Starting at the first line and ending at the last, reproduce the records below exactly.

(Stored records)
====================

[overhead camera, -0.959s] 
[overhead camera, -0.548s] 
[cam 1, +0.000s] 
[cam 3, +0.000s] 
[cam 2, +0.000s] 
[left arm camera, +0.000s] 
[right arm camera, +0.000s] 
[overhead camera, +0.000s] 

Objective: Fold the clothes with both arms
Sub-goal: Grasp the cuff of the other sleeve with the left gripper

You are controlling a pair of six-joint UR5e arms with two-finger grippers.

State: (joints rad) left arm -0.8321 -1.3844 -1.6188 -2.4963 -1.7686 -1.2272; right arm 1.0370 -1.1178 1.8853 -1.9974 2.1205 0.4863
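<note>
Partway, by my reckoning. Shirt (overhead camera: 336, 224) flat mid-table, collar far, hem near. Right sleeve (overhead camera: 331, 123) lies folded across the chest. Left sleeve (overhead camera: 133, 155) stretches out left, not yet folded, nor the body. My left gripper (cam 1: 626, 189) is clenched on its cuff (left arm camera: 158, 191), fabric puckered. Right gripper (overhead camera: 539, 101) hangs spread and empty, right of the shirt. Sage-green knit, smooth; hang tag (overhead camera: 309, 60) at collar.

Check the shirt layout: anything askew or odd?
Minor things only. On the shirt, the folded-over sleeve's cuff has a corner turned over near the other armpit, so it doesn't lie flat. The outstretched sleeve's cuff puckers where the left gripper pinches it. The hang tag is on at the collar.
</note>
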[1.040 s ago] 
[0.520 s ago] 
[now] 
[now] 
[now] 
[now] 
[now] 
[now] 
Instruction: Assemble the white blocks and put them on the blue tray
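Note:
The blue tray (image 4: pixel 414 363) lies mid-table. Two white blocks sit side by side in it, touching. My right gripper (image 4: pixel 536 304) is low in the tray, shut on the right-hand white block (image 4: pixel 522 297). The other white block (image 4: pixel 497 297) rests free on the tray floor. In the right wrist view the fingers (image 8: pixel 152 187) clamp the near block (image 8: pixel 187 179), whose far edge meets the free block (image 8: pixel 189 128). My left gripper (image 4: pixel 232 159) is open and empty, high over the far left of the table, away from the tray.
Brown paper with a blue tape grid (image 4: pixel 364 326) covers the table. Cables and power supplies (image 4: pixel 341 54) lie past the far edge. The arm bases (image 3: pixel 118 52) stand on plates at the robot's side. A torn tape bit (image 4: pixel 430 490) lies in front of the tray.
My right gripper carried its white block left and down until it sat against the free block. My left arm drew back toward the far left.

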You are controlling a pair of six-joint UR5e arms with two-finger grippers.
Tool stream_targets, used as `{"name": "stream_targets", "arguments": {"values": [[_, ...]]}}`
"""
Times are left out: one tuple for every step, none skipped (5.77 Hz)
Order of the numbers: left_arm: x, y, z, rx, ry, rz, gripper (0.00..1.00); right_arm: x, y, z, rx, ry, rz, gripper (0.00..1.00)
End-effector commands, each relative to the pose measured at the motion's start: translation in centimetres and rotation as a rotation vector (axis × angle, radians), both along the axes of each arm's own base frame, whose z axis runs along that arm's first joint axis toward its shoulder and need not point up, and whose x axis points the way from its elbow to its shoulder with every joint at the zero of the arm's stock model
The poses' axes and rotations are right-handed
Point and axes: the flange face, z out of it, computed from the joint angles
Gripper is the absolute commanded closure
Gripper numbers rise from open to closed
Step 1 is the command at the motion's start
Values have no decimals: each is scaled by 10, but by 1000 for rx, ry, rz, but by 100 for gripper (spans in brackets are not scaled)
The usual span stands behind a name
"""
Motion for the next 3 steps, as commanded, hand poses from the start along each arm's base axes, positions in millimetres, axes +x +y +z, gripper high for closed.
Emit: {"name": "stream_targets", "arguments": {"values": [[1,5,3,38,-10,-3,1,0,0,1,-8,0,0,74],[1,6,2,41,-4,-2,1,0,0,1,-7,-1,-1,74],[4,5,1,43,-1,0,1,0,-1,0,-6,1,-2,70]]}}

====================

▶ **Result**:
[overhead camera, -0.959s] 
[overhead camera, -0.548s] 
[cam 1, +0.000s] 
[cam 3, +0.000s] 
[cam 2, +0.000s] 
[left arm camera, +0.000s] 
[right arm camera, +0.000s] 
[overhead camera, +0.000s] 

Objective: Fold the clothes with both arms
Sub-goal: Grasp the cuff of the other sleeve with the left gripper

You are controlling a pair of six-joint UR5e arms with two-finger grippers.

State: (joints rad) left arm -0.8321 -1.3844 -1.6188 -2.4963 -1.7686 -1.2272; right arm 1.0370 -1.1178 1.8853 -1.9974 2.1205 0.4863
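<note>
Partway, by my reckoning. Shirt (overhead camera: 336, 224) flat mid-table, collar far, hem near. Right sleeve (overhead camera: 331, 123) lies folded across the chest. Left sleeve (overhead camera: 133, 155) stretches out left, not yet folded, nor the body. My left gripper (cam 1: 626, 189) is clenched on its cuff (left arm camera: 158, 191), fabric puckered. Right gripper (overhead camera: 539, 101) hangs spread and empty, right of the shirt. Sage-green knit, smooth; hang tag (overhead camera: 309, 60) at collar.

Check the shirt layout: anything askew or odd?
Minor things only. On the shirt, the folded-over sleeve's cuff has a corner turned over near the other armpit, so it doesn't lie flat. The outstretched sleeve's cuff puckers where the left gripper pinches it. The hang tag is on at the collar.
</note>
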[1.040 s ago] 
[0.520 s ago] 
[now] 
[now] 
[now] 
[now] 
[now] 
[now] 
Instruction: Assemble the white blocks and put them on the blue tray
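Note:
The blue tray (image 4: pixel 414 363) lies mid-table. Two white blocks sit side by side in it, touching. My right gripper (image 4: pixel 536 304) is low in the tray, shut on the right-hand white block (image 4: pixel 522 297). The other white block (image 4: pixel 497 297) rests free on the tray floor. In the right wrist view the fingers (image 8: pixel 152 187) clamp the near block (image 8: pixel 187 179), whose far edge meets the free block (image 8: pixel 189 128). My left gripper (image 4: pixel 232 159) is open and empty, high over the far left of the table, away from the tray.
Brown paper with a blue tape grid (image 4: pixel 364 326) covers the table. Cables and power supplies (image 4: pixel 341 54) lie past the far edge. The arm bases (image 3: pixel 118 52) stand on plates at the robot's side. A torn tape bit (image 4: pixel 430 490) lies in front of the tray.
My right gripper carried its white block left and down until it sat against the free block. My left arm drew back toward the far left.
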
You are controlling a pair of six-joint UR5e arms with two-finger grippers.
Tool stream_targets, used as `{"name": "stream_targets", "arguments": {"values": [[_, ...]]}}`
"""
Times are left out: one tuple for every step, none skipped (5.77 Hz)
Order of the numbers: left_arm: x, y, z, rx, ry, rz, gripper (0.00..1.00); right_arm: x, y, z, rx, ry, rz, gripper (0.00..1.00)
End-effector commands, each relative to the pose measured at the motion's start: translation in centimetres and rotation as a rotation vector (axis × angle, radians), both along the axes of each arm's own base frame, whose z axis runs along that arm's first joint axis toward its shoulder and need not point up, and whose x axis points the way from its elbow to its shoulder with every joint at the zero of the arm's stock model
The poses' axes and rotations are right-handed
Point and axes: the flange face, z out of it, computed from the joint angles
Gripper is the absolute commanded closure
Gripper numbers rise from open to closed
Step 1 is the command at the motion's start
Values have no decimals: each is scaled by 10, but by 1000 for rx, ry, rz, but by 100 for gripper (spans in brackets are not scaled)
The usual span stands behind a name
"""
Motion for the next 3 steps, as commanded, hand poses from the start along each arm's base axes, positions in millimetres, axes +x +y +z, gripper high for closed.
Emit: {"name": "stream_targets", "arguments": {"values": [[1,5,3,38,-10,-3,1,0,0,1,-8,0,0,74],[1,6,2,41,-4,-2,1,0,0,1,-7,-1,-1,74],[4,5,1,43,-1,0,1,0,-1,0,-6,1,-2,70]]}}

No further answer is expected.